• Exercise goal: Print the listing exactly as it stands, and skip any pictures in it.

• Provided material:
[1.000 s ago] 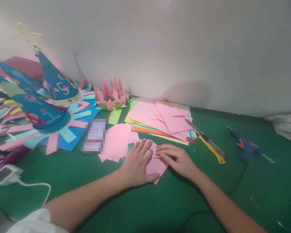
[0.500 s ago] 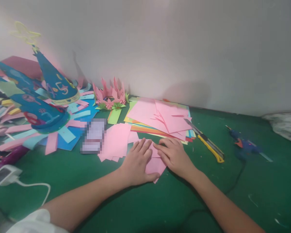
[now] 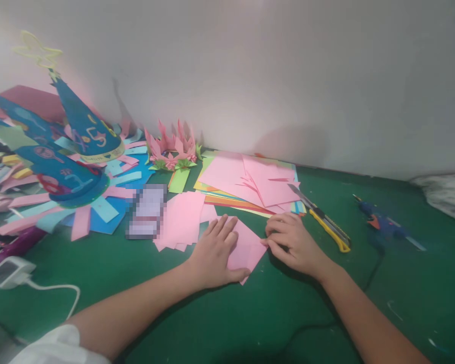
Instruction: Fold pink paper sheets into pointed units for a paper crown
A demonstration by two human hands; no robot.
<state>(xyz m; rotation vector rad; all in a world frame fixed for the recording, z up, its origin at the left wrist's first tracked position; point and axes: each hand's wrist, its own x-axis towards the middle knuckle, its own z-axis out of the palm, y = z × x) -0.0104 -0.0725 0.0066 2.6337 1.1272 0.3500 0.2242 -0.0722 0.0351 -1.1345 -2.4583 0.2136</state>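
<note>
A pink sheet of paper (image 3: 248,245) lies at an angle on the green table, one corner pointing toward me. My left hand (image 3: 216,255) rests flat across its left side, fingers stretched out and thumb near the lower corner. At the sheet's right corner, my right hand (image 3: 296,243) has curled fingers, with the thumb and fingertips pinching the tip. A faint crease crosses the sheet. Just left of my left hand is a pile of small pink paper pieces (image 3: 182,220), next to a blurred-out phone (image 3: 147,211).
Behind my hands are stacked coloured sheets (image 3: 227,174) and a pink paper crown (image 3: 172,149). A yellow box cutter (image 3: 329,230) with its blade out lies to the right, beside a blue glue gun (image 3: 384,225). Blue cone hats (image 3: 66,169) and a white cabled device (image 3: 9,273) occupy the left.
My right hand has slid right and outward, from the middle of the pink sheet to its right corner, uncovering more paper. My left hand stays in place.
</note>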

• Solution for this exercise:
[1.000 s ago] 
[0.500 s ago] 
[now] 
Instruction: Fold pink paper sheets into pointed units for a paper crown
A demonstration by two human hands; no robot.
<state>(xyz m; rotation vector rad; all in a world frame fixed for the recording, z up, its origin at the left wrist's first tracked position; point and axes: each hand's wrist, its own x-axis towards the middle knuckle, its own z-axis out of the palm, y = z × x) -0.0104 -0.0725 0.0066 2.6337 1.1272 0.3500 0.2242 -0.0722 0.0351 -1.1345 -2.4583 0.2136</state>
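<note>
A pink sheet of paper (image 3: 248,245) lies at an angle on the green table, one corner pointing toward me. My left hand (image 3: 216,255) rests flat across its left side, fingers stretched out and thumb near the lower corner. At the sheet's right corner, my right hand (image 3: 296,243) has curled fingers, with the thumb and fingertips pinching the tip. A faint crease crosses the sheet. Just left of my left hand is a pile of small pink paper pieces (image 3: 182,220), next to a blurred-out phone (image 3: 147,211).
Behind my hands are stacked coloured sheets (image 3: 227,174) and a pink paper crown (image 3: 172,149). A yellow box cutter (image 3: 329,230) with its blade out lies to the right, beside a blue glue gun (image 3: 384,225). Blue cone hats (image 3: 66,169) and a white cabled device (image 3: 9,273) occupy the left.
My right hand has slid right and outward, from the middle of the pink sheet to its right corner, uncovering more paper. My left hand stays in place.
</note>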

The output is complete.